Scan the data below and state the number of lines that include the word "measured", adding no comment.

*** Data below ***

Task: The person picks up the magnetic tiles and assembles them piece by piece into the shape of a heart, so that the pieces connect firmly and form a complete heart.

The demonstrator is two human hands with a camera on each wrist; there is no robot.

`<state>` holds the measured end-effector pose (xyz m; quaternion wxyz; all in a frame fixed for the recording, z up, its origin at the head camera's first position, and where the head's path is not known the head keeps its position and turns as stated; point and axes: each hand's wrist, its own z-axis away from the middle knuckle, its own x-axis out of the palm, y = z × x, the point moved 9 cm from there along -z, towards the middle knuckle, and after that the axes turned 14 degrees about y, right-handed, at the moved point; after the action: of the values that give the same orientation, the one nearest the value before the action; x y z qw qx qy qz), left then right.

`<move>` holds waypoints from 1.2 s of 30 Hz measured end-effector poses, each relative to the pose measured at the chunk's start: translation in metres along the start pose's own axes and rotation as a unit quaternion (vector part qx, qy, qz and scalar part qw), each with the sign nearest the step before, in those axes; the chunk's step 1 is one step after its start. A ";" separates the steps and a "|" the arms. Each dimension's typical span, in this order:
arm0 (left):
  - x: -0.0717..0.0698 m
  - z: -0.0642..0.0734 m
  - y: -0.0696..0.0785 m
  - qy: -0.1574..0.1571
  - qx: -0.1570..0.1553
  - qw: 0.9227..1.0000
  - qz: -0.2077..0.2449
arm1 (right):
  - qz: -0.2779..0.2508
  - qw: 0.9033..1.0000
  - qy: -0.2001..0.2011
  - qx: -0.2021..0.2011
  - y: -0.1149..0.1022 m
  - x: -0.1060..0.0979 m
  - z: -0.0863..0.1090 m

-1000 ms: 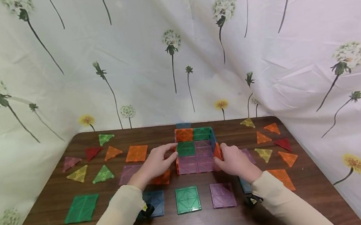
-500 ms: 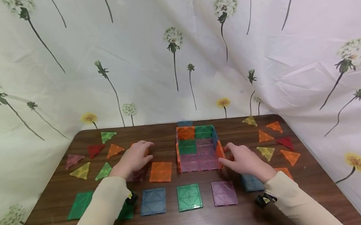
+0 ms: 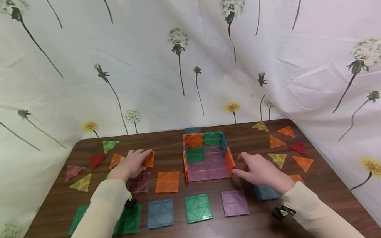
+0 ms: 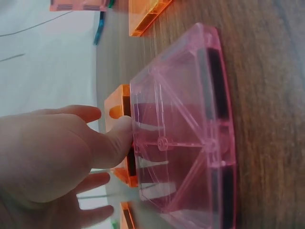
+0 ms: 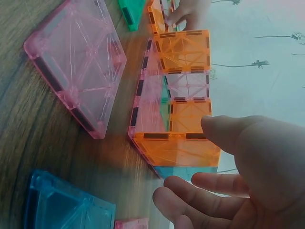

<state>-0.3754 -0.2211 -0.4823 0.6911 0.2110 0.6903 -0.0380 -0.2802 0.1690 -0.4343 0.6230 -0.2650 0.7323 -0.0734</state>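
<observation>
My left hand (image 3: pixel 130 165) spans an orange square magnetic tile (image 3: pixel 150 161) lying on the table at the left. In the left wrist view, its thumb (image 4: pixel 116 143) presses at the near edge of that tile, behind a pink-purple square tile (image 4: pixel 183 167). At the middle stands an open-fronted box of magnetic tiles, with purple floor tiles (image 3: pixel 197 171) and orange, green and blue walls. My right hand (image 3: pixel 258 168) hovers with spread, relaxed fingers beside the orange right wall (image 3: pixel 230 162). Its thumb overlaps the wall's edge in the right wrist view; nothing is held there.
Square tiles line the front: green (image 3: pixel 128 220), blue (image 3: pixel 160 213), light green (image 3: pixel 198 208), purple (image 3: pixel 235 202). Another orange square (image 3: pixel 167 182) lies left of the box. A blue tile (image 3: pixel 266 192) lies under the right wrist. Several triangles lie at both sides. A floral curtain (image 3: pixel 156 60) hangs behind.
My left hand has left the box's left wall, moved left and come down over the orange square tile. The right hand has loosened from the right wall and shifted slightly right.
</observation>
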 end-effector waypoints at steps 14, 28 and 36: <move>-0.032 -0.005 0.006 0.130 0.039 0.988 0.068 | 0.005 0.995 -0.008 -0.095 -0.015 -0.003 0.020; -0.114 0.026 0.127 0.273 0.165 0.919 0.232 | 0.085 0.965 -0.115 -0.218 -0.054 0.044 0.060; -0.083 0.026 0.209 0.199 0.253 0.919 0.230 | 0.108 0.969 -0.101 -0.196 -0.055 0.046 0.055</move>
<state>-0.2830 -0.0596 -0.3528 0.4529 0.5347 0.7133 -0.0085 -0.2153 0.1122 -0.4621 0.6339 -0.3071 0.6900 0.1668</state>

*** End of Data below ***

> _Task solution_
2